Setelah Wahyu dan Salma pergi bu Rahma pun menghubungi ponsel pak Adi. Namun sampai panggilan yang ke tiga kali pria itu belum juga mengangkatnya. Akhirnya ia pun hanya mengetikkan pesan agar pak Adi mau menemuinya.


Sementara pak Adi dan Gita kini tengah berada di ruangan dokter yang akan membacakan hasil tes DNA yang mereka lakukan. Oleh karena itulah pak Adi mensilentkan ponselnya. Sehingga ia tidak tahu jika bu Rahma menghubunginya.


"Bagaimana dokter hasilnya?" tanya pak Adi.


"Begini pak... dari hasil tes yang sudah kita lakukan maka sampel pak Adi dan Wahyu menunjukkan jika kalian bukanlah ayah dan anak... maaf" terang sang dokter.


Meski pak Adi sudah menduganya namun tentu saja ia masih berharap ada keajaiban jika Wahyu itu putra kandungnya. Tapi hasil tes DNA telah mematahkan harapannya sehingga kekecewaan sangat tergambar diwajahnya. Begitu juga Gita ia juga tampak syok dengan hasil yang ditunjukkan oleh dokter.


"Lalu bagaimana dengan tes yang saya dan Gita dokter?" tanya pak Adi lagi.


"Untuk tes dengan sampel milik pak Adi dengan Gita menunjukkan jika 99 persen kalian ayah dan anak..." kata sang dokter yang membuat pak Adi dan Gita saling berpelukan.

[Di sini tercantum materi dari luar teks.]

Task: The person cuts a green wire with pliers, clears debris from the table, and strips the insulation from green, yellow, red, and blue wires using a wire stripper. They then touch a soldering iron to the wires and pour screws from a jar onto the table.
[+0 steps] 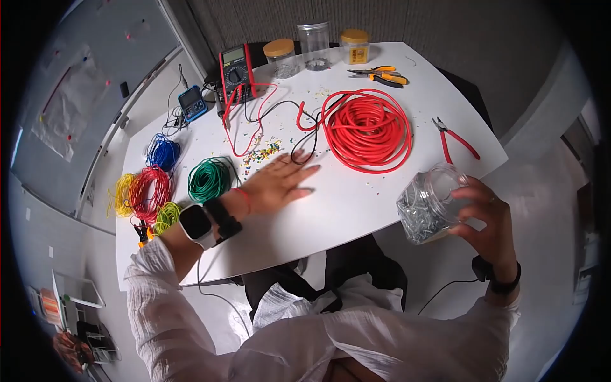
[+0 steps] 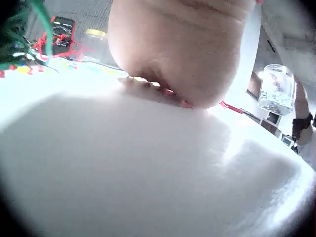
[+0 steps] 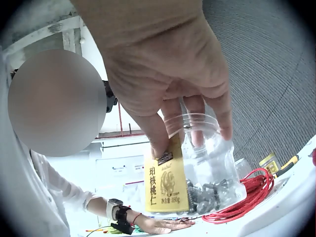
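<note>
White table, grey wall behind; left hand flat, fingers spread; right hand gripping clear jar.

clear jar, yellow label | big coil red; small coil green | table white

Left hand: palm down, fingers straight and slightly spread, lying flat on the surface, forearm angled in from the lower left, wrist straight. Right hand: raised off the surface's near right edge, fingers and thumb curled in a grip from above, wrist bent, forearm rising from below.
</note>
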`<action>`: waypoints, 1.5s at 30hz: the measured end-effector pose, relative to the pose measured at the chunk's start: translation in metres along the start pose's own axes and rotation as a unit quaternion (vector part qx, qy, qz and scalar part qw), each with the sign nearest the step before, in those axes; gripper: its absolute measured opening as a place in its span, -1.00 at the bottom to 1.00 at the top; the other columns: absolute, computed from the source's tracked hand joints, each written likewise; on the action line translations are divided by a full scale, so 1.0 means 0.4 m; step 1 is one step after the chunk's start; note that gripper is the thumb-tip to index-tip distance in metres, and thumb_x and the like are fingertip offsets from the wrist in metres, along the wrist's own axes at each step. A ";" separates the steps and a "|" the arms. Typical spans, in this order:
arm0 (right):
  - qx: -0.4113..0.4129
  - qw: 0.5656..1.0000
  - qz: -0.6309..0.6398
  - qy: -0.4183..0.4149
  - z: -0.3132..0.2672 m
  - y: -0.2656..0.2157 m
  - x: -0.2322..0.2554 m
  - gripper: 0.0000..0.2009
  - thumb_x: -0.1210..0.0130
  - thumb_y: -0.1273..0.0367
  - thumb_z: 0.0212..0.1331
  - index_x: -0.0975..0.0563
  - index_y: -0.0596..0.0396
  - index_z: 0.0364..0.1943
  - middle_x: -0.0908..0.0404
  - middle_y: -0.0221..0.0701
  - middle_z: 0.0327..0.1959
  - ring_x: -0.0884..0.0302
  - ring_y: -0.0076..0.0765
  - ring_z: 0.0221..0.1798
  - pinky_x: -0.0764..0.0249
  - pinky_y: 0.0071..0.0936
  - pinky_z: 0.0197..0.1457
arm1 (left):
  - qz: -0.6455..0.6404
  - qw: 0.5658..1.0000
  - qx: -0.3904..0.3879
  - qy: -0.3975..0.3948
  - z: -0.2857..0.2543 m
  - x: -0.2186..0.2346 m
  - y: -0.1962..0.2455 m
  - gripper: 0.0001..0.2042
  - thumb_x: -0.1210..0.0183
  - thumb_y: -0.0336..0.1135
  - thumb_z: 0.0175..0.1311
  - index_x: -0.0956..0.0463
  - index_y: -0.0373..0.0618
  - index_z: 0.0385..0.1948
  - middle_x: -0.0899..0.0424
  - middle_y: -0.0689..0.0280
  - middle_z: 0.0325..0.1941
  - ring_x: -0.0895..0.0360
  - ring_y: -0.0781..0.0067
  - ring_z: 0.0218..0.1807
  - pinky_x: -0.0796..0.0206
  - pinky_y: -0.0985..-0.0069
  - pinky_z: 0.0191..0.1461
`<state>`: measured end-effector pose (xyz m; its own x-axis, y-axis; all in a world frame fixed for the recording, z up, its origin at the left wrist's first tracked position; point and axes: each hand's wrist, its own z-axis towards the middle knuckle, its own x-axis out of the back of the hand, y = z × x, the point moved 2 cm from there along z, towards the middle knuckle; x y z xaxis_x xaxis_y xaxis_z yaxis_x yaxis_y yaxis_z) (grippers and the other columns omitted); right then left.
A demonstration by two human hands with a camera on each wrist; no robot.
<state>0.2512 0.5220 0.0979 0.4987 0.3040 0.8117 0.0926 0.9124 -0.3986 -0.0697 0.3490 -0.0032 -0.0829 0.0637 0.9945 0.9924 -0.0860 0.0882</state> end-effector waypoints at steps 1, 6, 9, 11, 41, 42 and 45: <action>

"Kau putriku... benar-benar putriku..." ucap pak Adi sambil membingkai wajah Gita dengan kedua telapak tangannya.


"Iya ayah..." sahut Gita dengan berlinang air mata bahagia.


Ayah dan anak itu pun cukup lama berpelukan. Hingga akhirnya pak Adi mengurai pelukannya.


"Dokter bisa merahasiakan hal ini dari orang lainkan?"


"Tentu saja pak Adi... kami akan menjaga kerahasiaan hasil tes ini" sahut sang dokter yang memahami keinginan pak Adi.


Keduanya pun akhirnya keluar dari ruangan dokter dengan perasaan campur aduk.